# Doe antelope???



## 10yearquest (Oct 15, 2009)

So while I was at work today my cousin bought me a doe antelope tag. He owed me for our cow elk. Anyway , he was going to try to get one in the evanston area as he hunted for them there last year. They sold out quick so he managed to get us (4) unit 88 oct 1-31 tags. I havent got a clue about this area so I am looking for some help. Also really dumb you cant shoot antelope in WY with 22 centerfires. Guess i will have to use the '06 :? Thanks in advance.


----------



## elk22hunter (Sep 7, 2007)

You are right that you cannot shoot a 223 or a 22-250 but 243 works great. They are especially fond of getting shot with arrows. You should try that.


----------



## duckhunter1096 (Sep 25, 2007)

A 270 works wonders as well! Good luck on your hunt!


----------



## cfarnwide (Sep 10, 2007)

Ya... no .223 allowed. I wanted to do that last year. The old .270 put one down nicely though. This year Im going to try my wifes .25-06 Wyogoob says they are great little pill for 'lopes.


----------



## 10yearquest (Oct 15, 2009)

I have two rifles. MY 222 mag that I use for everything and my 30'06 that I guess I use for antelope in wyoming. The little gun killed an elk last winter but Its not enough for the tough wyomin antelope. I will take my bow too.


----------



## BPturkeys (Sep 13, 2007)

10yearquest said:


> .... The little gun killed an elk last winter but Its not enough for the tough wyomin antelope. I will take my bow too.

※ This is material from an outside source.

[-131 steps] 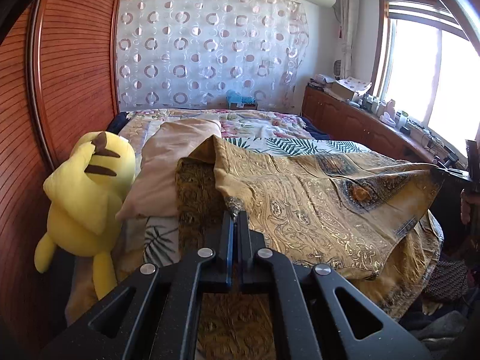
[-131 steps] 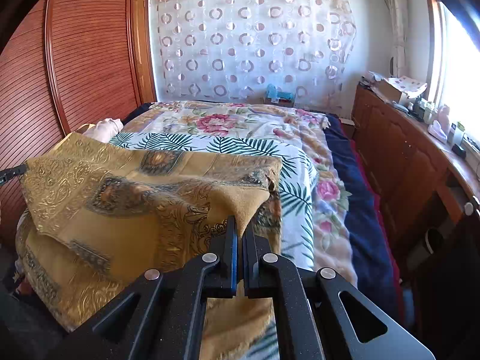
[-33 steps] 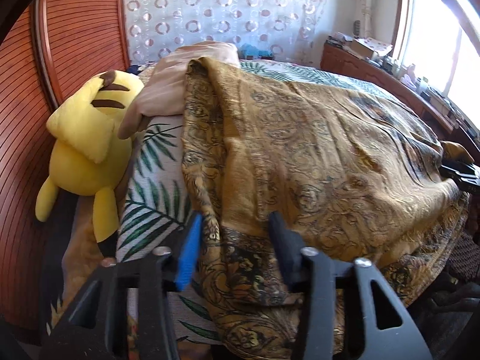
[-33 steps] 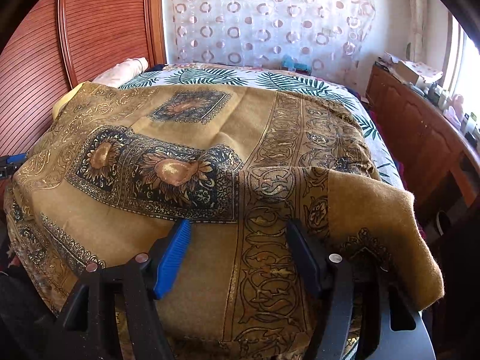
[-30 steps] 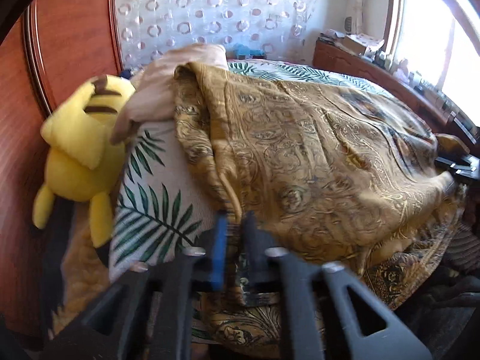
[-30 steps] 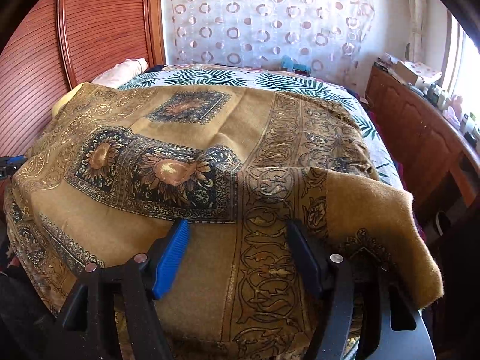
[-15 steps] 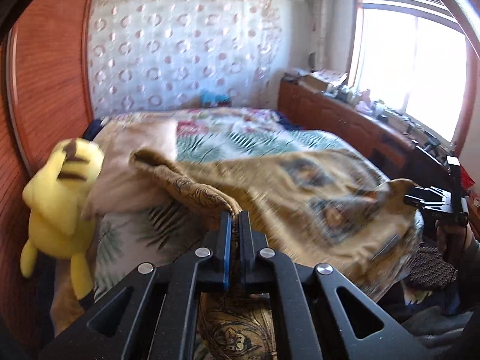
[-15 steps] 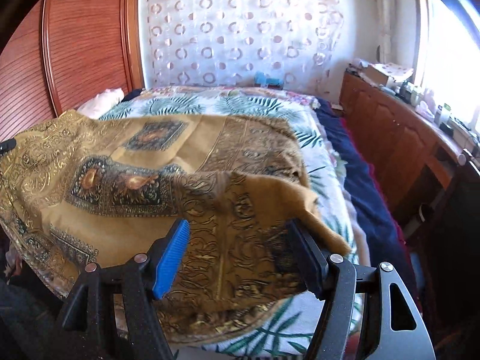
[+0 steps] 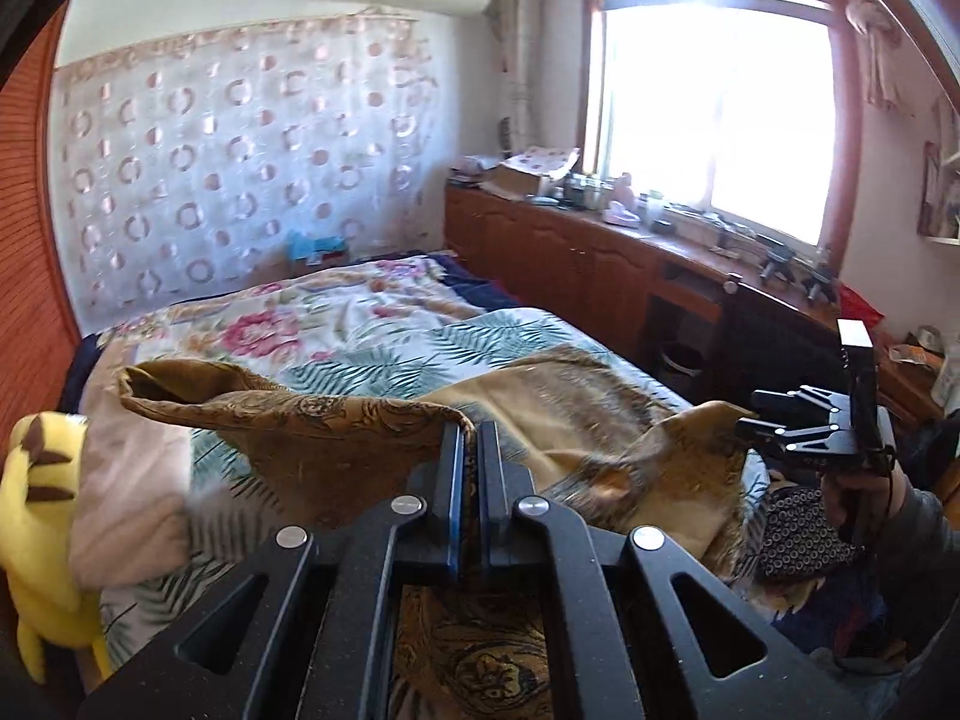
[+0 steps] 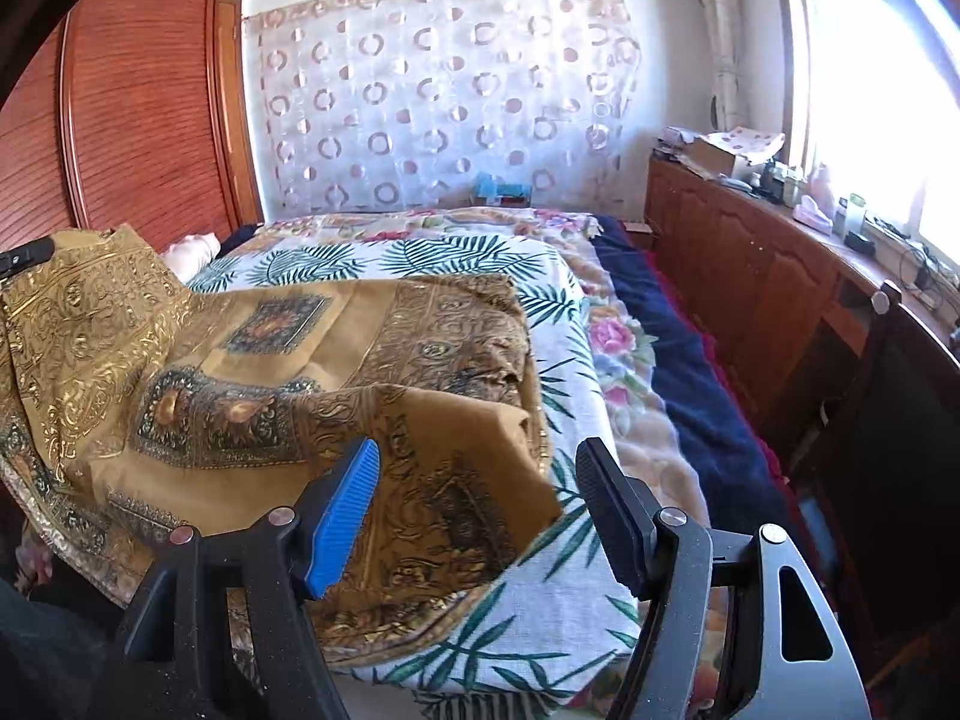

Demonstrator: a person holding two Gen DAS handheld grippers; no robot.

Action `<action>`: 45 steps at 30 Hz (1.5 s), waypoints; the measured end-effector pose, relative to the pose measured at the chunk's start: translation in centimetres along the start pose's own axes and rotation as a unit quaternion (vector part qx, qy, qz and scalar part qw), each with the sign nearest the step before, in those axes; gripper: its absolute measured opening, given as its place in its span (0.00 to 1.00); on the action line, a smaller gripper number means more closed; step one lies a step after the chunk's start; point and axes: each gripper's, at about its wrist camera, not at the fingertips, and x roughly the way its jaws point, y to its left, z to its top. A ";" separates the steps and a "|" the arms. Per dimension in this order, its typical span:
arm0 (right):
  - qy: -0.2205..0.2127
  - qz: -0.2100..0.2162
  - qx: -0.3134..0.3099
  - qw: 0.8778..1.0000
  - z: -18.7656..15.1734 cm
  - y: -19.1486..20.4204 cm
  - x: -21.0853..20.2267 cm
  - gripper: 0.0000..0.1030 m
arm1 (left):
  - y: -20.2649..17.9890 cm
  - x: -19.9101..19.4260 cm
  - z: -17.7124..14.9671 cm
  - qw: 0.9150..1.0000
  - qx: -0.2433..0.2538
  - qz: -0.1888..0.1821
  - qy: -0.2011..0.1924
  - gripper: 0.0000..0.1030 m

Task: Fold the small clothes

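Note:
A gold, ornately patterned cloth (image 10: 258, 360) lies across the near end of the bed, partly folded on itself. In the left wrist view my left gripper (image 9: 471, 438) is shut on an edge of this cloth (image 9: 336, 438) and holds it lifted above the bed. In the right wrist view my right gripper (image 10: 477, 468) is open, its blue pad (image 10: 345, 504) over a loose corner of the cloth. The right gripper also shows in the left wrist view (image 9: 810, 426), beside the far corner of the cloth.
The bed has a palm-leaf sheet (image 10: 456, 264) and a floral quilt (image 9: 288, 324). A yellow plush toy (image 9: 36, 510) and a pink pillow (image 9: 126, 492) lie at the left. A wooden cabinet (image 10: 750, 276) runs along the right, a wooden wardrobe (image 10: 138, 108) stands at the left.
My left gripper closed on the cloth's edge and lifted it up and back. My right gripper stayed open and drew back from the cloth, which now lies more bunched.

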 end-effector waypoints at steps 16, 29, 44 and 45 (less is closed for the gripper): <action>-0.019 -0.006 0.019 1.000 0.1 -2.2 -1.1 0.68 | -7.4 6.3 4.2 0.996 0.050 -0.062 0.028 0.05; -0.003 0.000 -0.010 1.000 2.2 -2.5 1.3 0.68 | -4.4 7.4 2.4 0.998 0.033 -0.032 0.042 0.78; 0.096 0.059 -0.065 0.992 11.9 -2.1 16.6 0.47 | 2.0 11.4 -0.5 0.996 0.002 0.013 0.086 0.78; 0.108 0.061 -0.065 0.990 12.1 -2.3 18.1 0.45 | 2.5 11.7 -0.6 0.996 -0.001 0.014 0.089 0.78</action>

OK, you got away with shooting a little tiny piece of lead into an great big elk and YOU GOT LUCKY...don't try it again! Guys that shoot the wrong gun...I know, I did it too when I was young and dumb...are just asking for a heart break. I know and have also heard all the arguments about shot placement, all the stories about how your brother-in-laws shot lots of big game with his little underpowered rifle, blah, blah, blah and stuff like that, blah,blah, blah...but at the end of the day if you keep shooting that varmint rifle at big game you are going to have to sleep with the fact that a beautiful animal ran off and slowly, painfully died! God man, you got a great big game rifle...use it!


----------



## stablebuck (Nov 22, 2007)

25-06...best antelope/deer cartridge ever!


----------



## 10yearquest (Oct 15, 2009)

Thanks for the replies guys. I am not too concerned about my weapon though. Did not want to start another useless discussion on 22 cals on big game.... :roll: Anyone know anything about this area?? Unit 88 near daniel junction and myrna butte?


----------